Sobre o interesse de Teodoro Manuel Díaz Lobo, ex-combatente do EPL, de se reunir com ele, que não o recorda porque talvez você estava muito jovem, e ele faz 28 anos que fez deixação das armas, que gostaria de sentar com ele para falar de paz, disse Rubén Cano, "com Teodoro estivemos intentando conversar, porque me parece que depois de tanto tempo fomos amigos ou fomos primeiro adversários depois amigos, outra vez fomos adversários, depois neste processo de paz tenho entendido que somos amigos e estamos apontando para o mesmo objetivo que é alcançar a paz, estamos interessados nisto, porém, quando já estamos concretizando-a, resulta que ele quer que se faça um ato público, primeiro temos que nos sentar a falar as coisas de tudo o que sucedeu porque deles como movimento EPL e depois como Esperança, Paz e Liberdade como partido político há muitas coisas que é bom que falemos primeiro nós outros. Sim, estou interessado, Pastor também está interessado e o resto de nossos dirigentes em Antioquia estão muito interessados em falar com ele; disso se trata, de falar com todos, inclusive entre os piores inimigos é que temos que nos sentar a falar porque estamos todos comprometidos com a paz. Eu me lembro um pouquinho dele, em 88 estivemos juntos, e, sim, lógico, eu estava muito jovem, tinha 18 anos por essa época e ele já estava de idade, um pouco gordo."

Rubén, quisera que você enviasse uma mensagem aos habitantes de Urabá por nosso meio de comunicação: "Que no Partido FARC estamos comprometidos com o processo de paz, vamos trabalhar muito seriamente na região de Urabá que foi muito fustigada pela violência, e estamos certos de que entre todos podemos sacar esta bela região e podemos colocá-la a produzir em favor de todos os urabaenses, entre todos podemos alcançar a paz, não podemos deixar a paz centralizada no governo nacional, isso é de todos. A paz é o futuro da Colômbia."

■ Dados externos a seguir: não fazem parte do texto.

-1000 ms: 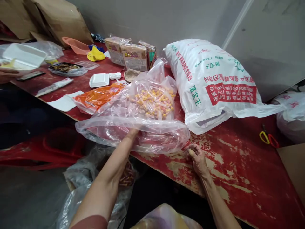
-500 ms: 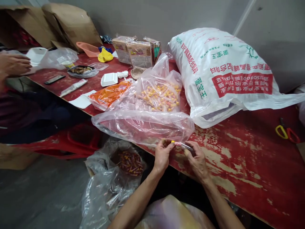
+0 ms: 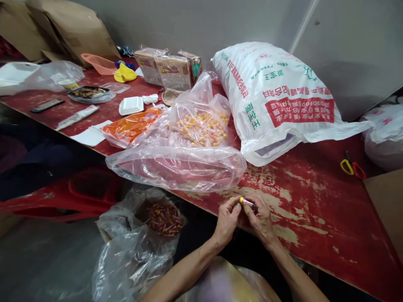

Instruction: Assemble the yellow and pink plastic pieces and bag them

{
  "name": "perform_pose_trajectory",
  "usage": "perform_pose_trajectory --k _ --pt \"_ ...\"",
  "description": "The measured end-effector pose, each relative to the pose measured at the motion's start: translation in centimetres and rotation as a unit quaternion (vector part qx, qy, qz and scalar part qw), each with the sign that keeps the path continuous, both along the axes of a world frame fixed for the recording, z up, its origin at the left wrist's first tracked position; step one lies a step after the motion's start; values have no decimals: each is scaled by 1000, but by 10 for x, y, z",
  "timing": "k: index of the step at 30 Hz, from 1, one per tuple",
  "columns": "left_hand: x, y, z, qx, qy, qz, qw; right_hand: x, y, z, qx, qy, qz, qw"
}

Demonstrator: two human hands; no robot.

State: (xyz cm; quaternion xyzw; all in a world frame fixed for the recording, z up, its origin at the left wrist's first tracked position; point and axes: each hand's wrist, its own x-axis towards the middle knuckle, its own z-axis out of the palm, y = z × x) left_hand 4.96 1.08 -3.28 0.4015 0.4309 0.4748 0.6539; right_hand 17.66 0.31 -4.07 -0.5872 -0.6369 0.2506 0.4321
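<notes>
Over the front edge of the table, my right hand [image 3: 260, 219] is closed around a small tube [image 3: 247, 202] with a yellow cap, a pale printed label and a dark body. Its far end is hidden by the right fingers. My left hand [image 3: 227, 219] is closed in a pinch, thumb and forefinger at the yellow-capped end. Just beyond the hands lies a large clear plastic bag [image 3: 176, 167] with its mouth facing me. Many small yellow-and-pink pieces [image 3: 204, 128] fill its back part. Below the table edge, to the left, a plastic-lined container holds similar small yellow-tipped tubes [image 3: 165, 218].
A big white printed sack [image 3: 277, 96] leans at the back of the red table [image 3: 333, 209]. Scissors [image 3: 352, 167] lie at right, near a cardboard box [image 3: 388, 205]. Food containers, an orange bag [image 3: 132, 128] and a phone [image 3: 47, 105] are at left. A red chair [image 3: 56, 197] stands below.
The view has swung to the right. My hands have come closer together, and less of the tube shows between them. Another person's hand at the far left has left the view.
</notes>
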Motion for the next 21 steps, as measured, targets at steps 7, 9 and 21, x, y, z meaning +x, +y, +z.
perform_pose_trajectory --k 7,9,21 --pt "-1 11 -9 101 188 -33 976 56 8 11 -46 -197 119 972" --pt "-4 12 -13 87 180 -21 980 59 11 7 -50 -240 129 961" --pt "-19 9 -4 175 191 -96 961 10 14 24 -103 -57 188 975"
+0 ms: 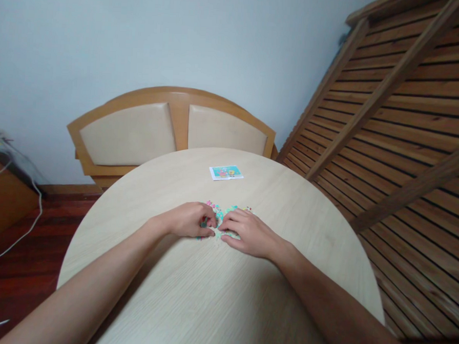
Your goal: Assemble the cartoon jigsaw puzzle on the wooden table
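A small spread of teal, pink and pale pieces (219,214), which look like tiny jigsaw pieces, lies on the round wooden table (176,302). My left hand (191,219) rests at the left of the spread, fingers curved and thumb apart from them. From the right, my right hand (247,231) reaches over the same pieces with its fingers bent and spread. The two sets of fingertips nearly meet. Nothing shows gripped in either hand, though both cover part of the pieces. Beyond them lies a picture card (226,172) with pink and yellow figures on teal.
Behind the table stands a bed headboard (172,94) with cream panels, against a pale wall (163,35). A slatted wooden frame (394,114) leans at the right. White cables (38,211) hang at the left above a dark red wooden floor (52,239).
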`<move>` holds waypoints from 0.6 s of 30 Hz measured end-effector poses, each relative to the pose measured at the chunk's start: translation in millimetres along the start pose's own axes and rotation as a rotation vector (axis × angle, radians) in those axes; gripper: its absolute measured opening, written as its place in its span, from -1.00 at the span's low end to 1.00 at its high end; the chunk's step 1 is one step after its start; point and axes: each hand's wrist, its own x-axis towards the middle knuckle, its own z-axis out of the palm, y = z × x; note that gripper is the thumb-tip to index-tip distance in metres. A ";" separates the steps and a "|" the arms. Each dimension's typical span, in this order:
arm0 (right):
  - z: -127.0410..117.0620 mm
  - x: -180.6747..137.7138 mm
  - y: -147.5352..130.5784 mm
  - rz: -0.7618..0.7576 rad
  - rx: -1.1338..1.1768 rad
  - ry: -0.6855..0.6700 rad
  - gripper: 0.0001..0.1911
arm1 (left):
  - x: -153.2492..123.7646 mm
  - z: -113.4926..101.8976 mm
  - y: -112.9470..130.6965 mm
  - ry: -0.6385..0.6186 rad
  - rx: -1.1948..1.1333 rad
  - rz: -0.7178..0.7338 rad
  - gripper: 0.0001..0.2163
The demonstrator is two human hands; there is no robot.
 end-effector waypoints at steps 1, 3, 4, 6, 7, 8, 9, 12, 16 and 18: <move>0.7 0.7 -1.2 0.002 -0.003 0.002 -0.85 | -0.5 -1.1 0.7 -0.009 0.002 -0.018 -0.86; 2.0 1.6 -1.9 0.000 -0.011 0.002 -0.85 | -1.6 -2.3 1.2 -0.040 0.004 -0.065 -0.81; 2.4 1.8 -1.6 -0.003 -0.013 0.002 -0.87 | -2.0 -2.2 1.3 -0.057 0.006 -0.088 -0.80; 2.5 1.7 -0.2 -0.006 -0.010 0.007 -0.92 | -2.6 -1.3 1.3 -0.085 0.004 -0.120 -0.80; 2.2 1.5 0.5 -0.009 -0.009 0.010 -0.93 | -2.7 -0.8 1.5 -0.094 -0.002 -0.124 -0.81; 1.9 1.5 1.0 -0.012 -0.007 0.013 -0.93 | -2.8 -0.4 1.8 -0.099 -0.010 -0.122 -0.82; 1.5 1.5 1.2 -0.013 -0.007 0.016 -0.92 | -2.8 -0.3 2.1 -0.103 -0.017 -0.121 -0.83; 0.6 2.1 1.2 0.001 -0.025 0.021 -0.88 | -3.1 -0.9 2.5 -0.102 -0.030 -0.119 -0.85; -1.1 1.5 4.2 0.051 -0.047 0.030 -0.88 | -3.8 -1.3 0.4 -0.077 -0.052 -0.087 -0.86; -2.5 -1.0 9.8 0.111 -0.061 0.043 -0.86 | -4.3 -0.8 -1.2 -0.064 -0.069 -0.073 -0.88</move>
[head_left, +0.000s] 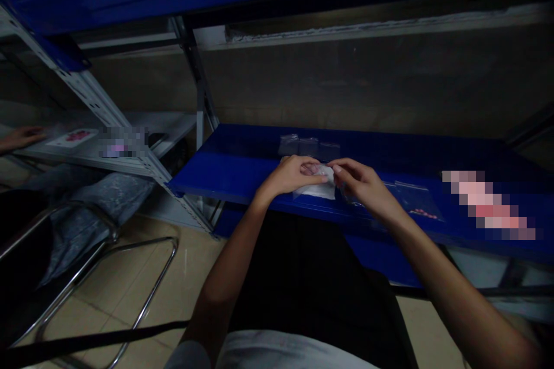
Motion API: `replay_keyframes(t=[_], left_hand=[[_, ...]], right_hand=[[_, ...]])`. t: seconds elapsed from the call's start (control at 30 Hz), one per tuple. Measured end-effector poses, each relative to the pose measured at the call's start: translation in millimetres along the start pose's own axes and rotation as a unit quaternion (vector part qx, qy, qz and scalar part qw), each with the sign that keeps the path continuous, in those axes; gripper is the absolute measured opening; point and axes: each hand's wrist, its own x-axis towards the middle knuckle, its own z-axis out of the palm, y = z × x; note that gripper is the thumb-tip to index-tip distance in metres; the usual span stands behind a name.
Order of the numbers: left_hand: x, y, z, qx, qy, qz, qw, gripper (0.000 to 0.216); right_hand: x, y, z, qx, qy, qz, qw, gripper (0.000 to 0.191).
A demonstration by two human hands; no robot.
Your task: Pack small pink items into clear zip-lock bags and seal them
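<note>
A small white bag, thin and flat, lies on the blue shelf between both sets of fingers. Left fingers press its upper left part; right fingers pinch its upper right corner. Its lower edge lies just below the fingers.

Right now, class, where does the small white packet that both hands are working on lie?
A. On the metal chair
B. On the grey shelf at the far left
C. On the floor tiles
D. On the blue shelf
D: the white packet rests on the blue shelf, with the left hand and right hand pinching its top edge.
</note>
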Motion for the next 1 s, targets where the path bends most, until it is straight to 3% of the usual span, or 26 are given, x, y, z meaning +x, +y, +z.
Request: replay_keyframes(t=[0.13,0.27,0.37,0.73,0.9,1.0], left_hand=[[-1.0,-8.4,-13.9,0.029,0.042,-0.024,0.998,0.057],[-3.2,-15.0,-26.2,0.038,0.067,-0.041,0.996,0.06],[-4.4,-16.7,-29.8,0.052,0.078,-0.038,0.995,0.058],[-5.7,-16.5,-29.1,0.053,0.074,-0.039,0.995,0.059],[-4.8,-19.5,-27.8,0.066,0.068,-0.035,0.995,0.059],[-3.2,-21.1,-22.6,0.061,0.066,-0.034,0.995,0.059]], right_hand=[[27.9,33.1,-6.0,-0.181,0.048,-0.055,0.981,0.026],[55.9,54.1,-0.6,-0.33,0.027,-0.092,0.939,0.027],[68.2,59.5,5.7,-0.374,0.013,-0.107,0.921,0.028],[83.0,67.1,8.5,-0.399,-0.008,-0.057,0.915,0.026],[81.6,63.7,4.5,-0.355,0.015,-0.055,0.933,0.022],[70.2,52.2,1.3,-0.27,0.04,-0.055,0.96,0.015]])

E aos que persistem na guerra, como o ELN, que mensagem você daria?

"Não, é que a mensagem não a tenho que dar eu, o governo a está dando e é uma mensagem de guerra, que vai dizer alguém a um movimento como o ELN, como lhes vamos dizer que entrem num processo com o qual também lhes descumpram. Isto é muito triste porque há muitos descumprimentos. Então, nãooo, é dizer ao governo nacional que ponha vontade de diálogo, de paz para que possam ter credibilidade e consigamos por fim deixar a guerra no passado.

E que mensagem envia à sociedade que desde diferentes ângulos segue torpedeando a paz?

"Creio que já é justo, mais de sessenta anos de derramamento de sangue, que estão atiçando uma guerra entre irmãos, que a guerra não convém a nenhum país, convém a umas poucas famílias, porém não ao coletivo de colombianos, que por favor paremos já de estar atiçando a guerra, que muito melhor [será que] estes recursos, estes esforços os apontemos para a reconciliação para que por fim possamos nos abraçar e viver como irmãos."